It was an irony that when the city was sinking on Saturday, Chief Minister Vilasrao Deshmukh, along with Johny Joseph, the head of the state's disaster management machinery, was busy in Seattle on a road show to attract more foreign direct investment to the country's commercial capital. According to media reports, Mr Deshmukh made an eloquent Power-point presentation on the city's attractiveness as an investment destination. But his words may have rung hollow in the aftermath of Saturday's deluge. For, it was Mr Deshmukh who has set up a plethora of power centres, creating confusion among the various civic implementing authorities.
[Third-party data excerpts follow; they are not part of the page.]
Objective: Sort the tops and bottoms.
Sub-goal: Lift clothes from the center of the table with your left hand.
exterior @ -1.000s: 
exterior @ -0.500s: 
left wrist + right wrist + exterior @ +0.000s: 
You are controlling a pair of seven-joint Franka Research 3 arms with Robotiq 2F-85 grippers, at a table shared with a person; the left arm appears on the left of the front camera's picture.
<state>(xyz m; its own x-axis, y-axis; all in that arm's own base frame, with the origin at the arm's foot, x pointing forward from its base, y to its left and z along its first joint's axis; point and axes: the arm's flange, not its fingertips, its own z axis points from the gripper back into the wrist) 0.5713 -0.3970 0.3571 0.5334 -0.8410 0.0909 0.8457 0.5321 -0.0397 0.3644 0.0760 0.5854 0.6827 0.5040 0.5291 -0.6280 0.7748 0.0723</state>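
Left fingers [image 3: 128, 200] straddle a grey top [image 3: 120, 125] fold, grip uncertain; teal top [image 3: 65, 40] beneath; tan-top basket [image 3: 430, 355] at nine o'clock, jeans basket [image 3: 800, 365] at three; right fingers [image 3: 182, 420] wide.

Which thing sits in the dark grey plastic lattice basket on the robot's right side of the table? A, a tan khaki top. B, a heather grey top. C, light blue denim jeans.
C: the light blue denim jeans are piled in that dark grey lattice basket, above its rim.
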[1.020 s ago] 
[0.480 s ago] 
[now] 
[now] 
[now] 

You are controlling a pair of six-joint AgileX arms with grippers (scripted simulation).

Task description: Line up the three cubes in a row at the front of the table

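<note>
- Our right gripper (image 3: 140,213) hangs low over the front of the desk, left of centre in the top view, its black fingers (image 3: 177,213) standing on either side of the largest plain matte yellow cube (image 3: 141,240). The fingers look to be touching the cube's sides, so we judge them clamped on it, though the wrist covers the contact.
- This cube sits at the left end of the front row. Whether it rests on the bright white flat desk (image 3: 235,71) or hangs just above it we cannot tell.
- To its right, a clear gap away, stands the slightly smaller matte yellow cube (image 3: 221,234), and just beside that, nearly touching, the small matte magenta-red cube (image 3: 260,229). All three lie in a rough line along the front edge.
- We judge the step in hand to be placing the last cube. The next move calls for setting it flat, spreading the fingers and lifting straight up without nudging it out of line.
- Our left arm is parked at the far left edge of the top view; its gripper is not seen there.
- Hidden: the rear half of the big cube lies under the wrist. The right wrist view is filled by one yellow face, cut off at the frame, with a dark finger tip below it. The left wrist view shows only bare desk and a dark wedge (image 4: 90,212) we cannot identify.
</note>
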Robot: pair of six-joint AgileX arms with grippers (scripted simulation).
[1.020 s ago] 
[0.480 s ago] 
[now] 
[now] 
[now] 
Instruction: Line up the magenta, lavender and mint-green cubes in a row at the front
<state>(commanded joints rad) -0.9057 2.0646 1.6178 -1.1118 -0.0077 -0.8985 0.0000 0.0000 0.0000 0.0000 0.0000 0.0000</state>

The Mumbai Metropolitan Regional Development Authority, for instance, has been blamed for usurping critical functions of the Brihanmumbai Municipal Corporation, such as the care of crucial roads and storm water drains. It also hasn't helped Mr Deshmukh's cause that the various development projects that he had promised are in varying stages of implementation and overshot completion deadlines by a long margin.
 
It is, however, unfair to blame the city administration alone for the mess. Mumbai has around 19,000 tall buildings that are old and dilapidated. But demolishing these structures is almost impossible. The city's housing authorities had issued a demolition notice to one of the buildings but could not carry it out as one of the tenants got a stay order from the court. This was one of the buildings that collapsed after Saturday's rains. Also, it is clear that the city is unable to take the strain of further population growth. The city has seen grown from about 4 million in 1947 to more than 16 million now, a number that is expected to exceed 20 million by 2015. Neighbourhoods have expanded, fallow factory land has been opened up for real estate development, old low-rise buildings have been torn down to make way for skyscrapers and slums have proliferated to make space for new migrants.
 
This growth has not been accompanied by an expansion of amenities, for which a state government task force had estimated an investment of Rs 200,000 crore in infrastructure over the next 10 years, mostly from private businesses, and Rs 1,500 crore additional investments every year from the state government. Nothing much has happened on the task force report so far.